I jeszcze jedna rzecz: czy da się wygenerować dostatecznie życzliwy ton wiadomości, by dotarła do odbiorcy bez wywoływania oburzenia, wściekłości itd.? To przecież bardzo drażliwy temat 😉

Jak to jest; gdzie są dopuszczalne granice korygowania cudzych opisów rzeczywistości? Temat śliski, ale chyba warty rozważenia?
bush to czy ubierzesz w miłe słowa uwagę - nawet najbardziej negatywną - czy nie zależy od tego do kogo to piszesz 😉 u większości forumowiczów tak to działa z tego co widzę, tylko dlatego że jest taki a nie inny nick przy poście

zauważ że non stop na forum są przykłady jak o tej samej sprawie ta sama osoba może pisać skrajnie różnie - zależnie od sytuacji, od tego do kogo pisze 😉 ja się tylko z tego śmieję

i chyba między innymi dlatego coraz żadziej nawet tu zaglądam, straszna żenua
masz bardzo dobrą pamięć Taniu...i nic z mojej strony na ten temat się nie zmieniło, nie lubię przebieranek i szukania alter ego kosztem koni.

Pytałam,bo sama kiedyś byłam najeżona na west. Potem okazało się,że poprostu o west NIC nie wiedziałam a krytykowałam na podstawie bardzo powierzchownych spraw.
Reining też Ci się nie podoba? Wpadnij do nas w ostatni weekend września. Do Roleski Ranch na finał 4 SPINS .
Warto popatrzeć na wybitnych reinerów. Zapraszam. Treser się też ucieszy bo nie ma z kim o WKKW porozmawiać.
Odgrzebałam ten mało popularny wątek.
Może tu przeniosą się jacyś chętni?
Tak zamiast służbowej skrzynki na przykład?
I wrzucę kość niezgody:
-Uraził mnie wpis moderatora o trzymaniu "mordy w kubeł" w pewnym popularnym wątku.
Uważam,że powinien go wyedytować lub przeprosić.
Strzyga   Życzliwościowy Przodownik Pracy
20 lipca 2010 13:24
Zgadzam się w 100%, bardzo mało wyrafinowany tekst.
A jeżeli już tu jesteśmy, to powiem, że bardzo, bardzo nie podoba mi się wulgaryzacja forum.

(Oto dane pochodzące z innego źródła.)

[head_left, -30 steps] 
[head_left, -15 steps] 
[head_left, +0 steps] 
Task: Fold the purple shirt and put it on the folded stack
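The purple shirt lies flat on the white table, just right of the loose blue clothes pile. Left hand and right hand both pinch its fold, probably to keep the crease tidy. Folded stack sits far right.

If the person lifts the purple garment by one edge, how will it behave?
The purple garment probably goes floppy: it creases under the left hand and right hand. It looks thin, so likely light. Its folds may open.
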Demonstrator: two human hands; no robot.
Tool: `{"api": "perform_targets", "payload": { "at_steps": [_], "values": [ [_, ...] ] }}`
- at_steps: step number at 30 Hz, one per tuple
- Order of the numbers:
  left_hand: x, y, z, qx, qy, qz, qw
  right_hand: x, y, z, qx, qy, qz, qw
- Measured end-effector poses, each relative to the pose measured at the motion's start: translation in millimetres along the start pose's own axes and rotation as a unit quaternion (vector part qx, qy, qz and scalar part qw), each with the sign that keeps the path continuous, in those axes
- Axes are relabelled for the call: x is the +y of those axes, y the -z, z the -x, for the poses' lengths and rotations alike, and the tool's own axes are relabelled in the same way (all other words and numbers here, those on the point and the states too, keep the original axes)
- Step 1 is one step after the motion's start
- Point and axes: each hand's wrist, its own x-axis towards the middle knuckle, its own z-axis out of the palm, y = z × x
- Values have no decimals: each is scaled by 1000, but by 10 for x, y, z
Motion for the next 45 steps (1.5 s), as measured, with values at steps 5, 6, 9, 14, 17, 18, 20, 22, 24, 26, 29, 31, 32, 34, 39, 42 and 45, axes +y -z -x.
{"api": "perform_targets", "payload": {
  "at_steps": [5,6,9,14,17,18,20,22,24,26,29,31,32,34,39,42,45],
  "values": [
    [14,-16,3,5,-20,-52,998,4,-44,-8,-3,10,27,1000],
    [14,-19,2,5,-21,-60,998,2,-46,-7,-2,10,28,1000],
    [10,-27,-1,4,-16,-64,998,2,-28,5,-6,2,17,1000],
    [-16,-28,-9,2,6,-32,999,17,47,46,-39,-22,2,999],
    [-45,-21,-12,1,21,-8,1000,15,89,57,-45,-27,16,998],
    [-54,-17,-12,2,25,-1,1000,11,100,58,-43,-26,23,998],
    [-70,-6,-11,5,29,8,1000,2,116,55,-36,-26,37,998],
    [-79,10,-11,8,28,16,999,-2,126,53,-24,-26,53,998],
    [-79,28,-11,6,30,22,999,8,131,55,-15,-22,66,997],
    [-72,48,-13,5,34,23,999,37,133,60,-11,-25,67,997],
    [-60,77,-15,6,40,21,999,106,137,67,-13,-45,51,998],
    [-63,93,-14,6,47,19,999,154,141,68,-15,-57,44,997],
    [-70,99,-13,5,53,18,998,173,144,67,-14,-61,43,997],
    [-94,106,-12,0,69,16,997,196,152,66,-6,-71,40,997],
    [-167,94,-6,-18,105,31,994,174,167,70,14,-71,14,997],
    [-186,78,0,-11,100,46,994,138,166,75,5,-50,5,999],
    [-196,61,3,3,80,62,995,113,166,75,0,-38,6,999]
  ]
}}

Rozumiem, że "zajebiście" weszło już do codziennego użytku i nie razie mnie ono, ale rzucanie kurwami, chujami i innymi tego typu wyrażeniami jest dla mnie niedopuszczalne. Rozumiem, że jesteśmy z różnych środowisk, różnie nas wychowano, ale bez przesady. Plusem forum jest to, że można przeczytać co się napisało przed wysłaniem.
Jak tak dalej pójdzie wpisy w KRze będą wyglądały tak " Ja pier***, ale miałam dziś wyje*** w kosmos trening. Mój koniś robił zakur***  dodania w kłusie. Mały ch*** ma takie galopty, że ledwo mogłam wysiedzieć. Myślałam, że gdzieś po drodze się z niego zje***". Jak dla mnie mało przyjemna wizja.
😂
Jak się mamy tu kłócić to powinnam napisać,że wszelakie kur...... mi się zajeb..... podobają.
Dziwne- w wątkach tematycznych sporów pełno a na ubitej ziemi jakoś nie ma.